TNF not only controls homeostatic synaptic activity, but also induces neurotoxicity via autocrine/paracrine loops involving other endogenous mediators. First, TNF activates TNFR1 on microglia, amplifying its production and release [95]. Second, microglia-derived TNF activates TNFR1 expressed on astrocytes, allowing glutamate release from the glial cells. This, in turn, activates its specific receptors, including the metabotropic mGluR2 receptor on microglia, potentiating microglial TNF production and affecting synaptic transmission [110]. ATP, released by microglia concurrently with TNF, contributes to TNF-mediated neuronal damage by inducing a prolonged activation of microglial P2X7 receptor and release of both IL-1β and TNF inflammatory cytokines. In addition, both microglial TNF and ATP trigger adjacent astrocytes to release additional ATP, that amplifies microglia response and promotes astroglial release of glutamate, aggravating neuronal dysfunction [110]. Moreover, TNF mediates neuronal death by increasing extracellular levels of the excitotoxic transmitter glutamate and excessive AMPA receptor activation via downregulation of the astrocytic glutamate transporter EAAT2/GLT1 [116]. The effects of TNF on N-methyl-D-aspartate receptors (NMDARs) trafficking are less characterized. However, it has been demonstrated that, in hippocampal neurons, TNF increases the expression of the NR1 subunit of NMDAR and its specific clustering into lipid rafts [117]. Accordingly, treatment of human neuronal cultures with competitive (2-APV) and noncompetitive (MK-801) NMDA receptor antagonists reduced the glutamate neurotoxicity induced by TNF [118].
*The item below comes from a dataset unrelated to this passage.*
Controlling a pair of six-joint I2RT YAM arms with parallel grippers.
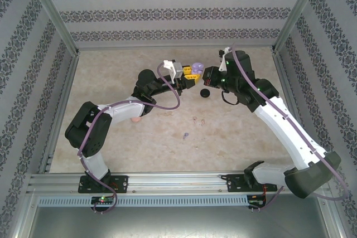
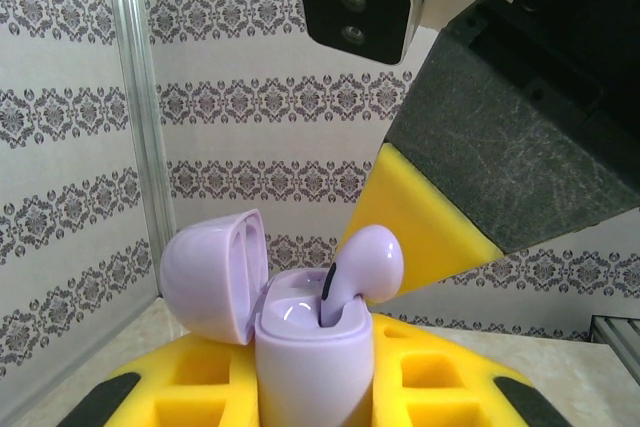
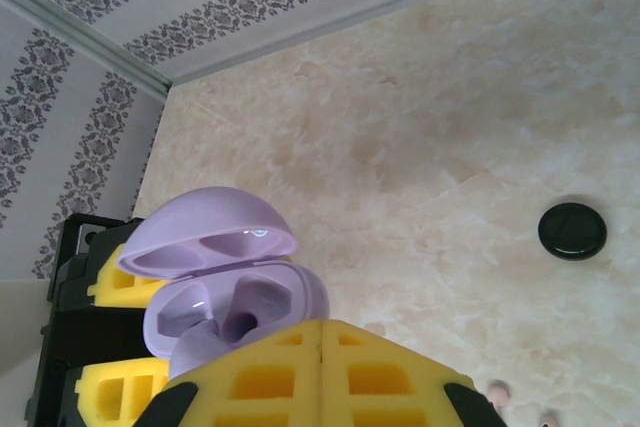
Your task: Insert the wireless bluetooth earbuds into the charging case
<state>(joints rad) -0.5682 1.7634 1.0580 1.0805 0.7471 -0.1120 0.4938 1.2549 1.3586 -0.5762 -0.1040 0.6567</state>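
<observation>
Left gripper (image 1: 190,72) is clamped narrow on the purple case (image 2: 310,357), one yellow finger (image 2: 190,387) on each side. The case sits upright with its lid (image 2: 215,277) swung open to the left in the left wrist view. It's held over the table (image 1: 111,82) close to the far edge, about mid-width. Right gripper (image 3: 322,347) has its jaws fully closed, fingers pressed together along the seam. It comes in from the right, and its tip touches the head of a purple earbud (image 2: 365,262). Can't tell if the tip pinches the bud or just bears on it. That bud is stem-down in the right-hand well of the case, head above the rim and tilted toward the right gripper, not fully seated. Black case (image 1: 204,92) lies shut on the table just nearer than both grippers. Pale pink earbuds (image 1: 196,120) lie side by side mid-table, with a second purple earbud (image 1: 186,135) near them, toward the near edge. Pink case (image 1: 135,120) is partly tucked under the left arm, left of centre.
</observation>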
Furthermore, TNF also induces neuronal death by caspase activation and apoptosis induction, as demonstrated in cultured cerebellar neurons exposed to microglia conditioned medium, containing both solTNF and TNF-carrying vesicles [119]. The same authors showed that microglia release FasL, the death receptor ligand, which further potentiates TNF neurotoxicity after mGluR2 stimulation [119]. Similar deleterious effects were observed in primary cultured neurons exposed to the conditioned medium of BV-2 microglia treated with quinolinic acid (QA), a toxic agent increasing TNF production through NF-κB pathway [120]. Other studies showed that TNF is a potent inducer of oxidative stress in the CNS, that inhibits glutamate uptake by affecting glutamate transporters activity in astrocytes contributing to TNF-induced neuronal damage [121]. Of note, the neurotoxic effect mediated by TNF is dose-dependent. High concentration of TNF potentiates AMPA-induced neuronal death (through TNFR1 activation), whereas decreasing TNF dose results in neuroprotection (through TNFR2 activation) [122,123].
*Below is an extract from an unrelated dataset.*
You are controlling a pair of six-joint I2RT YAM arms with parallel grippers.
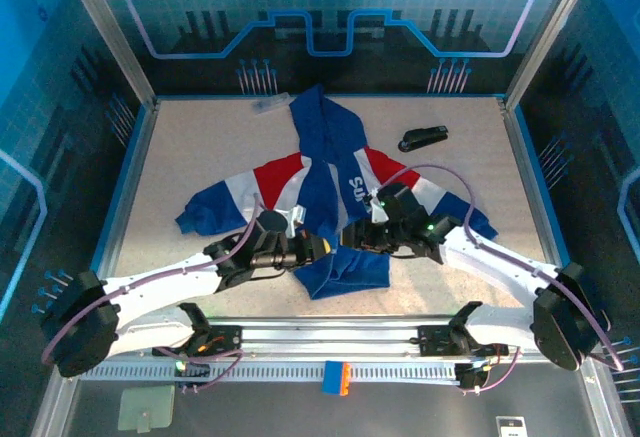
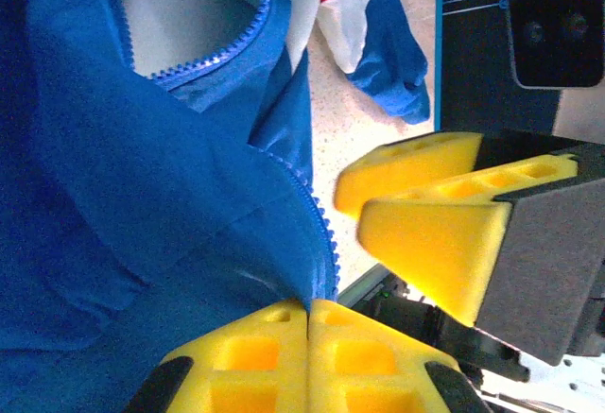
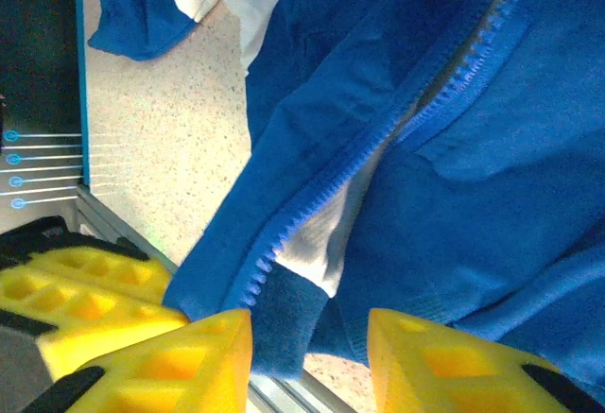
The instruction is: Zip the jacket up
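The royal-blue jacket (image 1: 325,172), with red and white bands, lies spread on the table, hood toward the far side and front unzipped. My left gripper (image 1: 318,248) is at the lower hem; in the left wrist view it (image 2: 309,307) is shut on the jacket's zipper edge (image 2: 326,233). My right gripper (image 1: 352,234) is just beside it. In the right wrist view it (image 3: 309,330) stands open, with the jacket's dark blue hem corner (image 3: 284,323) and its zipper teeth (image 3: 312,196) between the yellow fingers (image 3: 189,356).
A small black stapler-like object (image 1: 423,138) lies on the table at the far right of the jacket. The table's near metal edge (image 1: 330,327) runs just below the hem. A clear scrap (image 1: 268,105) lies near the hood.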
Another mechanism by which TNF promotes neurotoxicity is the inhibition of GABAergic transmission. In vitro studies in cultured rat and mouse hippocampal neurons indicate that TNF treatment induces a rapid and persistent decrease of inhibitory synaptic strength as well as a downregulation of cell surface levels of GABAA receptors [124]. This results in excitatory/inhibitory unbalance, excessive entry of calcium through AMPA receptors and excitotoxic neuronal death. Consistently, microglial TNF increases the seizure susceptibility and epileptiform bursting in hippocampal slices of 2,4,6-trinitrobenzene sulfonic acid (TNBS)-treated animals, a model of peripheral inflammation [125]. This deleterious process is amplified by dying neurons, which in turn activate microglia and TNF production.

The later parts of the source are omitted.